Once Upon a River Page 0,23

where a person who was not afraid of being seen could tie up and buy a sandwich and some chips without going more than a few yards from the water. Margo hid out in the channel of an island cottage just downstream of the place. Nobody was home. She wondered what it would be like to live on a little island like this, with water flowing around her on all sides. She was about twelve miles upstream of Murrayville, and she knew she could only cover about a mile an hour when rowing against the current.

At dusk she saw a ten-point buck approaching, so she set out rowing again. Behind her she felt the flapping of a big bird’s wings, but turned and saw nothing. She passed the gas station unseen, and after that she mostly passed moonlit woods and fields, houses and cottages with floating docks and oil-barrel floats not yet taken out for the winter. In the dark, her rowing became as constant as her breathing.
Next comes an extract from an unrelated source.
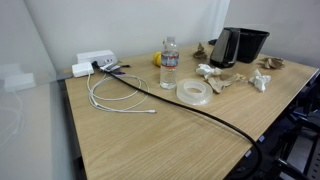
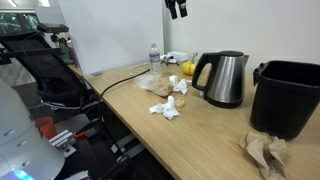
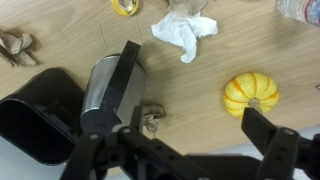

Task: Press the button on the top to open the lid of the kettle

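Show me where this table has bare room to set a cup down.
Largest bare patch: the table corner bounded by the white cable and the black cable. Smaller one: in front of the kettle, between tissues and brown paper. Crowded: from water bottle to tub.

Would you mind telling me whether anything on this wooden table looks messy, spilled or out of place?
Nothing is spilled, and the steel-sided black kettle stands upright. Crumpled white tissues and crumpled brown paper lie scattered near it, like litter.

place: office/lab | cues: wooden desk (image 1: 150,140), power strip (image 1: 95,62), loose cables (image 1: 214,119)
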`<state>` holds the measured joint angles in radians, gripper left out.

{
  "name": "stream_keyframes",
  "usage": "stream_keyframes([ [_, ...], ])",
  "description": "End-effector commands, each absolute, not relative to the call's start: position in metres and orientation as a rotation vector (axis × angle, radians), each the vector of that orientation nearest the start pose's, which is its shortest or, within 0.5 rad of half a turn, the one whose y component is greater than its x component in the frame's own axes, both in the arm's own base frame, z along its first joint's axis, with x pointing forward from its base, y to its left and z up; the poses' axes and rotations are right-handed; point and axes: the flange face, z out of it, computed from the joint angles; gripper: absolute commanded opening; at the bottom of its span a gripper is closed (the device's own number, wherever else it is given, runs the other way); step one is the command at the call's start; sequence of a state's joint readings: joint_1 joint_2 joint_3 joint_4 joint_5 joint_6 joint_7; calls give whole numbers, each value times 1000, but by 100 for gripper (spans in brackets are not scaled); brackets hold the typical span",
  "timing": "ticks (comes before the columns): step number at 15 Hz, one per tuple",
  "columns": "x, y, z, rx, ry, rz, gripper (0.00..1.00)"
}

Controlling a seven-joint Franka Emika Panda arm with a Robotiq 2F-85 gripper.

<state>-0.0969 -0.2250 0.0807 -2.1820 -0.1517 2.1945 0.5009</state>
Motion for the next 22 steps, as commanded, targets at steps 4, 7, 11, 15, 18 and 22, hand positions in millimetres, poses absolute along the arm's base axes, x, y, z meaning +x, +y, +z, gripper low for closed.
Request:
stream_keyframes([
  [4, 526, -68, 496, -3037, 1121, -433, 100],
  [7, 542, -94, 492, -2958, 1315, -409, 100],
  [11, 566, -115, 488, -2854, 1524, -401, 74],
  [15, 583, -138, 490, -2732, 1727, -420, 46],
  [18, 586, -154, 492, -2674, 1833, -417, 26],
  [22, 577, -170, 486, -2638, 1973, -365, 1],
])
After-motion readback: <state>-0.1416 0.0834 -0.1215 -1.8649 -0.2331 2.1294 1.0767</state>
She saw the backs of car dealerships and machine shops. Some places were familiar: a cliff in which swallows dwelled in summer, a stone wall and tower that her grandpa had said were built by Indians, some ancient trees whose branches hung over the water in ways that seemed to Margo generous, the way Grandpa had been generous, or big and graceful the way Aunt Joanna always seemed big and graceful. The shimmer of security lights on the surface of the water reminded Margo that her mother was up ahead. She rowed much of the night, taking bites of bread until it was gone. When she was too tired to stay awake, she pulled over at a snag and slept again.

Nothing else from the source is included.